# [Task brief]
Report every line from the following entries that contains the string "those".

# [Data extract]
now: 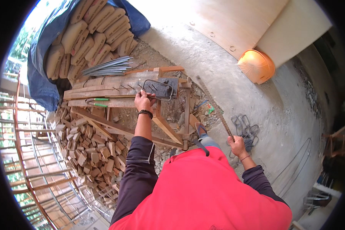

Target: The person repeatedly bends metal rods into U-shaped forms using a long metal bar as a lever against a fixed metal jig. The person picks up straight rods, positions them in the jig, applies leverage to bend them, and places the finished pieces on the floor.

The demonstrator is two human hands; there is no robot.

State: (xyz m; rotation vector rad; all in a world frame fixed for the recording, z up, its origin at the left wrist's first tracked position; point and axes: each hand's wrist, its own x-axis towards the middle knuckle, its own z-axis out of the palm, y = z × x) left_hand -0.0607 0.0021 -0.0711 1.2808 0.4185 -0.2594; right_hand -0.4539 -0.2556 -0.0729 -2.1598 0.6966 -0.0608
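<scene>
My left hand (143,100) pinches a bent steel rod loop (157,81), a rectangular stirrup shape, over the end of a wooden workbench (103,87). Beneath the loop lies a dark metal plate (165,87) fixed to the bench. Thin metal pegs stand in a row along the planks. At my right side, my right hand (237,145) is closed around the lower end of a long rusty bar (223,119), which slants up and away toward the bench end. Pliers with green handles (100,102) lie on the bench left of my left hand.
Cut steel rods (109,66) lie at the bench's far side, before stacked sacks (92,42) under a blue tarp (42,84). Broken bricks (92,149) are heaped at left. Finished wire loops (246,128) lie on the concrete floor at right. An orange hard hat (257,66) rests beside boards.
</scene>
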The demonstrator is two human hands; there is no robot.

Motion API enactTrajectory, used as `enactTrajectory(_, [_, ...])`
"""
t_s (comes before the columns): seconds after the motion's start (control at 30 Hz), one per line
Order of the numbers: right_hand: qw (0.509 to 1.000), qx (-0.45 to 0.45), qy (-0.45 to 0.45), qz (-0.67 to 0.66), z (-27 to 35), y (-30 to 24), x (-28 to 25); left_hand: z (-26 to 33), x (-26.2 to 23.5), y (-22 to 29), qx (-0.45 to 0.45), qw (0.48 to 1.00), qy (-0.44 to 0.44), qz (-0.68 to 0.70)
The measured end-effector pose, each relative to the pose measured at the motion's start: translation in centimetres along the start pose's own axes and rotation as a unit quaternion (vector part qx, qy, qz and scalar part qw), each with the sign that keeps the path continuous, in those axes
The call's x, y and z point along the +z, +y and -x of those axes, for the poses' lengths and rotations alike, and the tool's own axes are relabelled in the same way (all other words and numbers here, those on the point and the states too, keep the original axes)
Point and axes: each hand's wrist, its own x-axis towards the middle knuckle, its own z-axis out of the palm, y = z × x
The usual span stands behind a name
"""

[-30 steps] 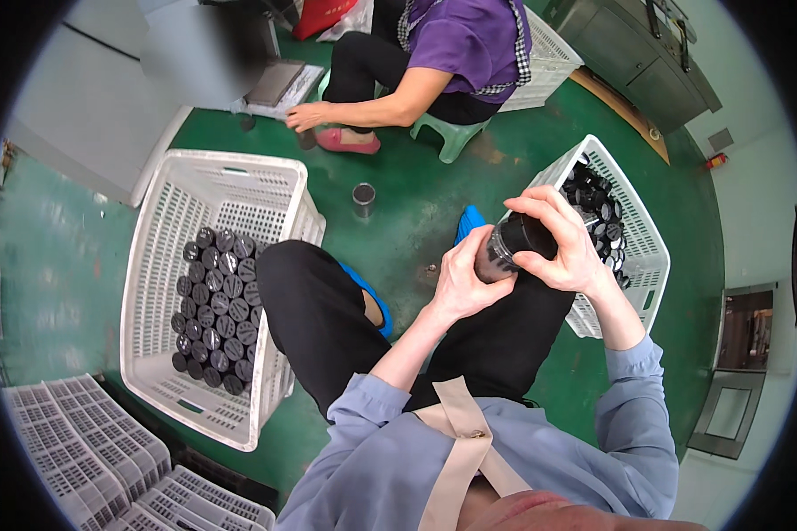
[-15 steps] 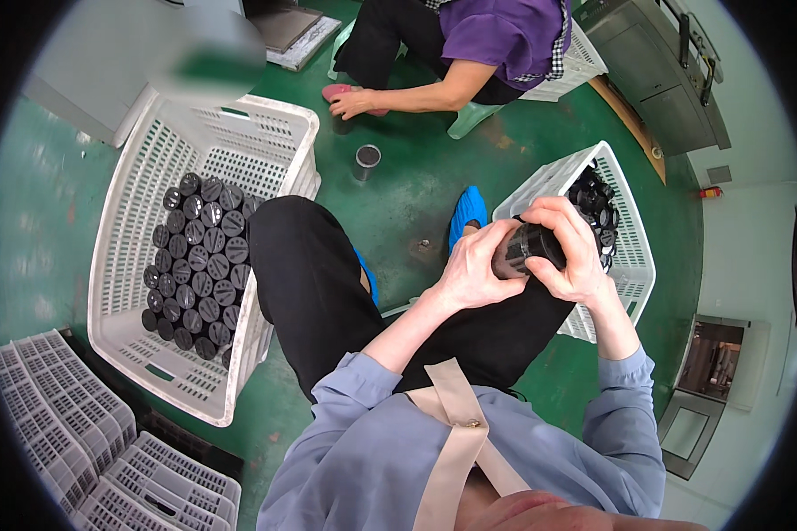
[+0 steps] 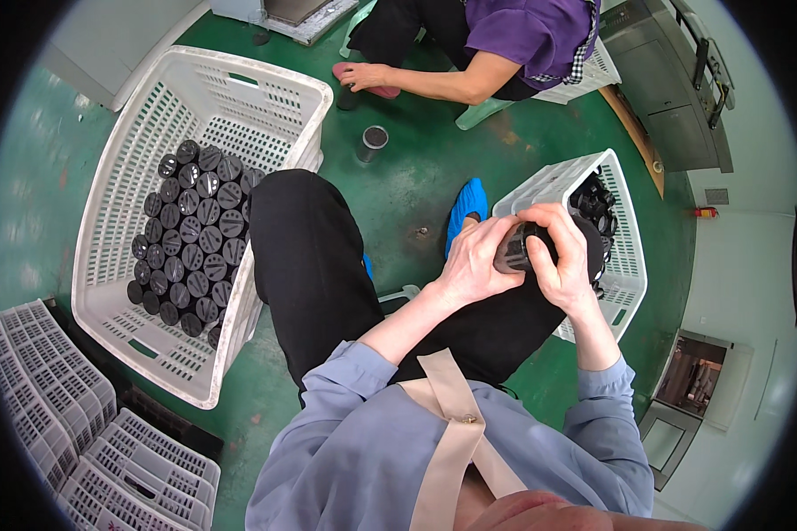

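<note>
In front of my right knee, a clear jar with dark contents (image 3: 510, 254) is tilted between my two hands. My left hand (image 3: 471, 267) is closed round the jar's side. From the right, my right hand (image 3: 560, 257) grips its black lid (image 3: 535, 237), thumb on the near side and fingers over the far side. My fingers hide part of the jar and lid. Just beyond my hands stands a white crate (image 3: 630, 265) with loose black lids (image 3: 596, 202) in it.
At left, a large white crate (image 3: 279, 99) holds rows of black-lidded jars (image 3: 190, 234). A lidless jar (image 3: 373, 142) stands on the green floor. Past it, a seated co-worker's hand (image 3: 363, 76) rests by a pink item and a dark jar. Stacked crates (image 3: 53, 380) fill the lower left.
My right hand has shifted its hold over the lid, and the jar is turned slightly between my hands. The whole view has shifted a little. The co-worker's hand stays near the pink item.
</note>
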Motion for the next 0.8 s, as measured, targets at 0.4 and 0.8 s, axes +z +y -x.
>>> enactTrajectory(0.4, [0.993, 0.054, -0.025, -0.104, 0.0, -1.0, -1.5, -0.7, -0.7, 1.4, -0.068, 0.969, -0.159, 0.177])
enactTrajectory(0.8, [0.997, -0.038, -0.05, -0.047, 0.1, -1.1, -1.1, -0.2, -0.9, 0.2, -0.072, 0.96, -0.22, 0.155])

# [Output below]
The measured end-effector pose, each relative to the pose measured at the motion's start: translation in centimetres along the start pose's own axes and rotation as a unit quaternion (vector part qx, qy, qz and scalar part qw), each with the sign that keeps the path continuous, in those axes
The call's x, y and z point along the +z, +y and -x of those axes, for the poses' lengths and rotations alike, and the tool's own axes are relabelled in the same way (all other words and numbers here, those on the point and the states too, keep the original axes)

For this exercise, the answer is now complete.